Forschungsminister Andreas von Bülow bekam jetzt bescheinigt, daß die von seinen Vorgängern geförderte Datenverarbeitung diesem Industriezweig nur wenig geholfen hat. Das ist das Zwischenergebnis einer Untersuchung, die bei den Beratungsunternehmen „Stanford Research Institute“ und „Arthur D. Little“ im Auftrag des Forschungsministers in Arbeit ist.

Gemessen am Input der staatlichen Mittel, die für die Datenverarbeitung ausgegeben wurden – rund drei Milliarden Mark – soll der volkswirtschaftlich nützliche Output bemerkenswert gering gewesen sein. Was die Prüfer im einzelnen bemäkeln, wird vorläufig noch streng gehütet. Selbst Anfragen Bonner Parlamentarier werden ausweichend beantwortet. Es sieht jedenfalls zur Zeit ganz so aus, als wolle von Bülow, der bei der Förderung Seine Hände in Unschuld waschen kann, die offenbar falsche Förderpolitik seiner Vorgänger decken, womöglich sogar beschönigen. Parlamentarier aus dem Forschungsausschuß des Bundestages witzeln schon: „Der Bericht wird jetzt erst glattgebügelt.“

Bemerkenswerter als das Negativ-Urteil über die Förderung der Datenverarbeitung, die mit Ausnahme des größten Geldempfängers – Siemens – von fast allen Firmen der Branche schon seit Jahren für verfehlt angesehen wird, ist eigentlich, daß der Forschungsminister sich trotz der Vielzahl von Gutachtern und Beratungsgremien zur Prüfung von seinem Haus unabhängige Sachverständige eingeschaltet hat.

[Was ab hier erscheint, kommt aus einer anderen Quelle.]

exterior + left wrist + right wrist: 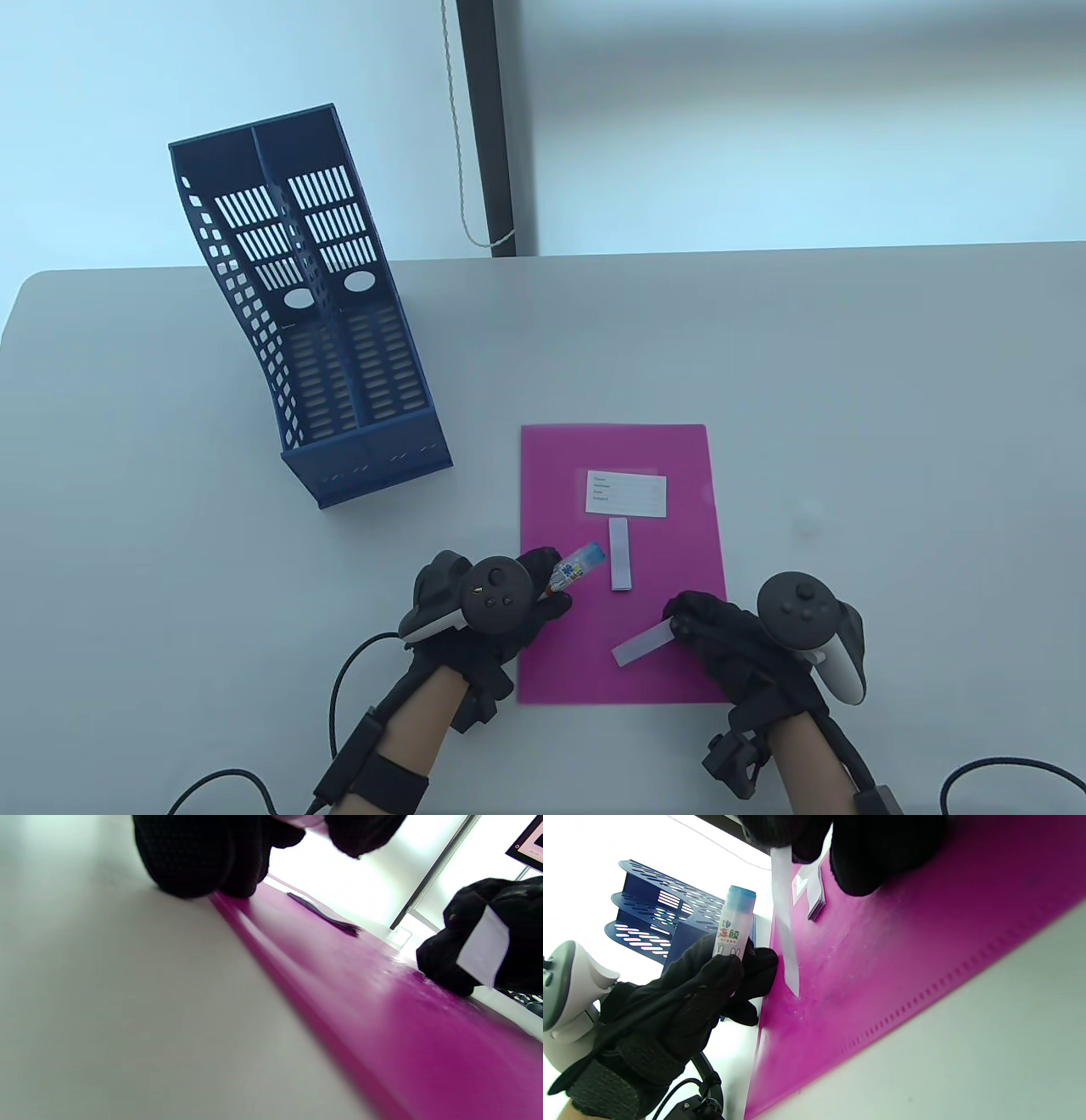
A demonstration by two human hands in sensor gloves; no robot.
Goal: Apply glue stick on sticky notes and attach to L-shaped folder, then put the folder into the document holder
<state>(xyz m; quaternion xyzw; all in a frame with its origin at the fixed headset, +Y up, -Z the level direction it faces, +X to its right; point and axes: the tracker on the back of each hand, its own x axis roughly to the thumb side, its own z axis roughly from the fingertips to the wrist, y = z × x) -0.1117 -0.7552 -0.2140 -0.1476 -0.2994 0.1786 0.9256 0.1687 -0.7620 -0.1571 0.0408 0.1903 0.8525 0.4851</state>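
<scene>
A magenta L-shaped folder (pixel 624 645) (pixel 382 997) (pixel 925 942) lies flat on the table. On it sit a white label (pixel 626 493) and a small stack of pale sticky notes (pixel 620 553) (pixel 816 895) (pixel 326 916). My left hand (pixel 526 594) (pixel 683 997) holds a glue stick (pixel 577 567) (pixel 734 921) with a blue end over the folder's left edge. My right hand (pixel 704 620) (pixel 458 942) pinches one loose sticky note strip (pixel 643 642) (pixel 483 946) (pixel 787 925) above the folder's lower part. A blue document holder (pixel 305 323) (pixel 666 916) stands at the back left.
A small clear cap-like thing (pixel 804 514) lies on the table to the right of the folder. Cables (pixel 339 679) trail from both wrists at the front edge. A dark post (pixel 496 127) and a cord stand behind the table.
</scene>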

Das zeigt ein gesundes Mißtrauen des Ministers gegenüber den Sachverständigen, die sein Ministerium berufen hat, aber auch gegenüber der „Gesellschaft für Mathematik und Datenverarbeitung“, vom Ministerium beauftragter Projektträger für die Förderung. Von dort war nämlich stets zu hören, die staatliche Förderung sei ein großer Erfolg gewesen.

Eigentlich wäre er „viel lieber Förster oder Gärtner oder Bauer geworden“, bekennt Postminister Kurt Gscheidle in seinem soeben bei Seewald erschienenen Buch „Damit wir in Verbindung bleiben“. Gscheidle, der auf 320 Seiten ein Porträt der Bundespost zeichnet, macht im Schlußkapitel einige persönliche Anmerkungen. Darunter dann auch die, daß der Vater, ein Bahnbeamter, ihn zur Post drängte, weil die Stuttgarter Reichspostdirektion gerade Ausbildungsstätte für eine neue Beamtenlaufbahn des mittleren fernmeldetechnischen Dienstes geworden war.

Die Postkarriere war allerdings auch familienbedingt vorbestimmt; schon der Großvater hat für die Post gearbeitet. Der mußte sogar, bevor er zum „Hilfspostunteibediensteten“ bestellt wurde, eine Kaution von 500 Mark leisten, um, wie es in dem von Gscheidle zitierten Dokument heißt: „für alle Ansprüche des Staats“ gerüstet zu sein, „welche aus meinen Handlungen oder Unterlassungen in diesem meinem Dienstverhältnis oder in meinem zukünftigen – mit Kautionspflicht verbundenen – Dienstverhältnis erwachsen“.